- Exercise -
Starting from the line in which "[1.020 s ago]" appears, set down each line exactly through the end of the listing, and nothing else. Leave out pictures.

- Task material -
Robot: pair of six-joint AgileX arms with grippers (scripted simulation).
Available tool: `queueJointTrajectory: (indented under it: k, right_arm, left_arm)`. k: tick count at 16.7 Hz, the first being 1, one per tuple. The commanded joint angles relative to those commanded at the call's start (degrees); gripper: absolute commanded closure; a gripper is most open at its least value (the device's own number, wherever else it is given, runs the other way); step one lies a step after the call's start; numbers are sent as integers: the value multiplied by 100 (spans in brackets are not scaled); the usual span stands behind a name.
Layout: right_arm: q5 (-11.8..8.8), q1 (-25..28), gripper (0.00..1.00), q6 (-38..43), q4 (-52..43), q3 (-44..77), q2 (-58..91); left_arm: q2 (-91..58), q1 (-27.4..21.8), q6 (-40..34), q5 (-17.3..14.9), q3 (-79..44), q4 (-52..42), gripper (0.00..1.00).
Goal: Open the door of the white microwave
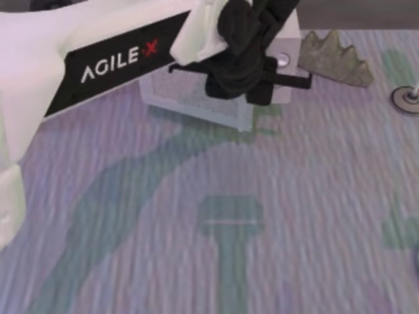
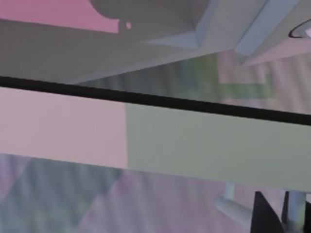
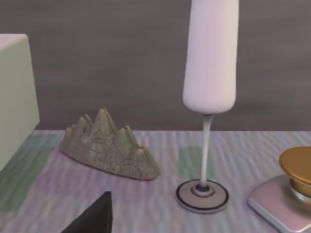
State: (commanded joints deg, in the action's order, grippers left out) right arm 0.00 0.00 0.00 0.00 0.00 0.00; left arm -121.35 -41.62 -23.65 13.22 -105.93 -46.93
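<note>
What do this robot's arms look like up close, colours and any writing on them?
The left arm is a chunky white shell carrying a black panel lettered AGILE in white with a red X. Its left gripper is matte black with angular parts. The right arm shows only a dark pointed tip.

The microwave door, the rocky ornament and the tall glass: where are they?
door [image 1: 196,98]: top view, grey mesh window.
rocky ornament [image 3: 109,145]: right wrist view, its jagged middle.
tall glass [image 3: 211,63]: right wrist view, the bowl.
</note>
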Motion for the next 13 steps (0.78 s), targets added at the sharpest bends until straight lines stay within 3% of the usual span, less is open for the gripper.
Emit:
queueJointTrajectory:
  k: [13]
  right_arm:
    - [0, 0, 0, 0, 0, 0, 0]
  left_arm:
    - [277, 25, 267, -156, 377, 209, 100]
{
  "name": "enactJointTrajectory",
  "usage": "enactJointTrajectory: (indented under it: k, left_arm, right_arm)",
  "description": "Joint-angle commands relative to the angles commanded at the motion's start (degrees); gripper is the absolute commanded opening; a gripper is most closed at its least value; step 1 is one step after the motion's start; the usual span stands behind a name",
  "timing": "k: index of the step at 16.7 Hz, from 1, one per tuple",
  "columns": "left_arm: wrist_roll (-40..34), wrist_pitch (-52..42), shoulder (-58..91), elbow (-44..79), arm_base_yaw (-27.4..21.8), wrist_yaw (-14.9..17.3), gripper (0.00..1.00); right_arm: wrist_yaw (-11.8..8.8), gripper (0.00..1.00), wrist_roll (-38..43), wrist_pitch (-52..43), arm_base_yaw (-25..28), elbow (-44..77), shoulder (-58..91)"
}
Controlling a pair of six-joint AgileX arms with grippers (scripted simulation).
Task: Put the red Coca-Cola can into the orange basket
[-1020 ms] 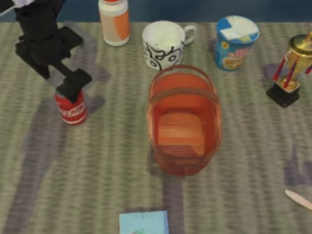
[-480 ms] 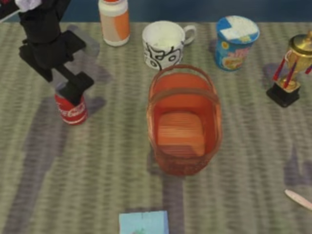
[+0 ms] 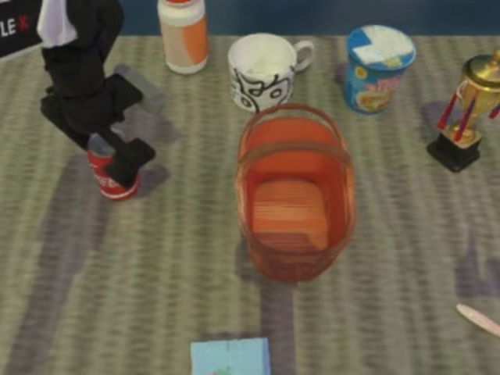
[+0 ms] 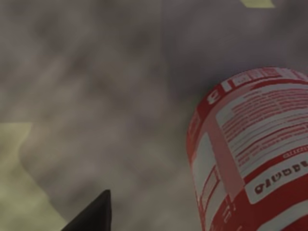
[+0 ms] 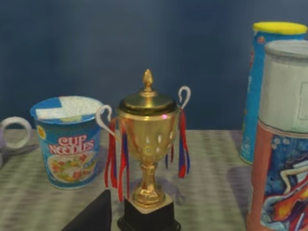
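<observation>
At table's left, left pincer (image 3: 109, 148) straddles the red Coca-Cola can (image 3: 112, 181) (fingers apart)

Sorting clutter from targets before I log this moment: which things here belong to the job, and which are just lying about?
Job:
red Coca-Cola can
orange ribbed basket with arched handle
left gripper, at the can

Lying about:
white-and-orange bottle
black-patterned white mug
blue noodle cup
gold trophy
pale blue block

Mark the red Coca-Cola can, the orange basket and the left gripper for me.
red Coca-Cola can (image 3: 107, 179), top view, its red side.
orange basket (image 3: 341, 205), top view, its right wall.
left gripper (image 3: 112, 151), top view, between its fingers.
</observation>
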Motion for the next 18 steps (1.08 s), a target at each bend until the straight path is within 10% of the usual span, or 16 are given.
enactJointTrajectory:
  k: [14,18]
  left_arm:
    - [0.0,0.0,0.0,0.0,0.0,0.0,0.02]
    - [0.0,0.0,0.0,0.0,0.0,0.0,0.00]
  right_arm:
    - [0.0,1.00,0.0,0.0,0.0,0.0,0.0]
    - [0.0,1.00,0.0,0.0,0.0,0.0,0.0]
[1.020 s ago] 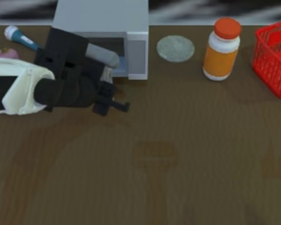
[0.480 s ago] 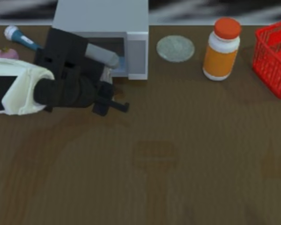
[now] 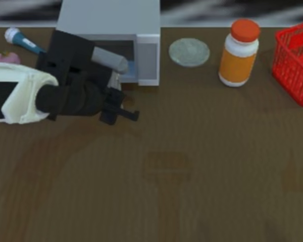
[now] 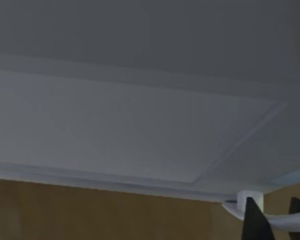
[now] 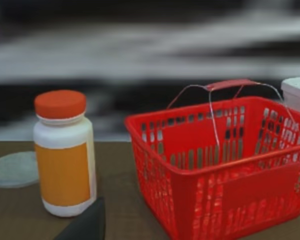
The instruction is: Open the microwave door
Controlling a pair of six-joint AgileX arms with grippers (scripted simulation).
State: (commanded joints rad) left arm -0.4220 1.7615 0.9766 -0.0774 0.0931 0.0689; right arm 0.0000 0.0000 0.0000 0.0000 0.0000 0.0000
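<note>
The light-grey microwave (image 3: 108, 17) stands at the back left of the table, its grey control strip (image 3: 147, 56) facing the front. Its cavity shows dark beside the strip, so the microwave door (image 4: 130, 130) stands swung out. In the top view my left arm covers most of the door. The left wrist view is filled by the door's grey window panel. My left gripper (image 4: 272, 207) is shut on the white handle (image 4: 250, 197) at the door's edge. In the top view this gripper (image 3: 120, 107) is just in front of the microwave. Only a dark part of my right gripper (image 5: 87, 227) shows.
An orange-capped bottle (image 3: 238, 53), a grey round disc (image 3: 189, 52) and a red basket (image 3: 295, 63) stand along the back right. A blue-handled microphone (image 3: 21, 40) and a pink thing (image 3: 6, 58) lie at the back left. The wide front of the brown table (image 3: 192, 191) is bare.
My left arm has edged very slightly to the left at the handle; nothing else has visibly moved.
</note>
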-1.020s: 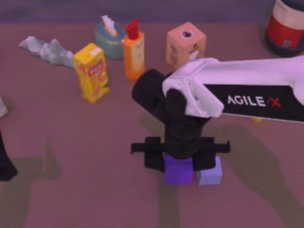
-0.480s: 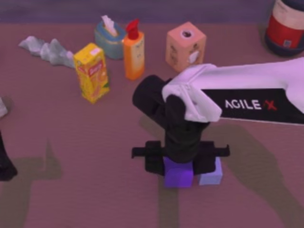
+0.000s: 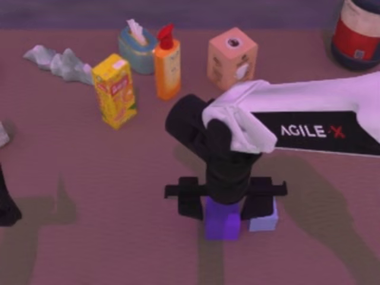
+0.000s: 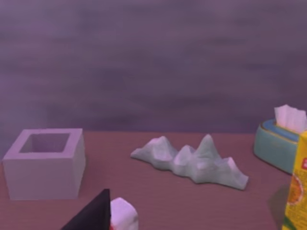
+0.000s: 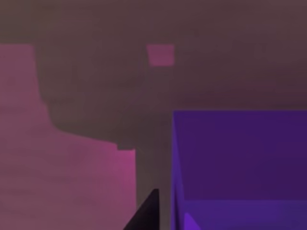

- Output -
[1.020 s ago] 
[0.480 s ago] 
[now] 
[now] 
[now] 
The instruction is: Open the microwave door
Controlling a pair of six-joint AgileX arms with grippers (scripted simulation).
State: (commanded joints rad) left arm -0.4220 1.7615 0.9766 -0.0774 0.0931 0.0689; right arm 0.0000 0.0000 0.0000 0.0000 0.0000 0.0000
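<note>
The light-grey microwave (image 3: 108, 17) stands at the back left of the table, its grey control strip (image 3: 147, 56) facing the front. Its cavity shows dark beside the strip, so the microwave door (image 4: 130, 130) stands swung out. In the top view my left arm covers most of the door. The left wrist view is filled by the door's grey window panel. My left gripper (image 4: 272, 207) is shut on the white handle (image 4: 250, 197) at the door's edge. In the top view this gripper (image 3: 120, 107) is just in front of the microwave. Only a dark part of my right gripper (image 5: 87, 227) shows.
An orange-capped bottle (image 3: 238, 53), a grey round disc (image 3: 189, 52) and a red basket (image 3: 295, 63) stand along the back right. A blue-handled microphone (image 3: 21, 40) and a pink thing (image 3: 6, 58) lie at the back left. The wide front of the brown table (image 3: 192, 191) is bare.
My left arm has edged very slightly to the left at the handle; nothing else has visibly moved.
</note>
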-1.020s: 
-0.480s: 
+0.000s: 
+0.000s: 
+0.000s: 

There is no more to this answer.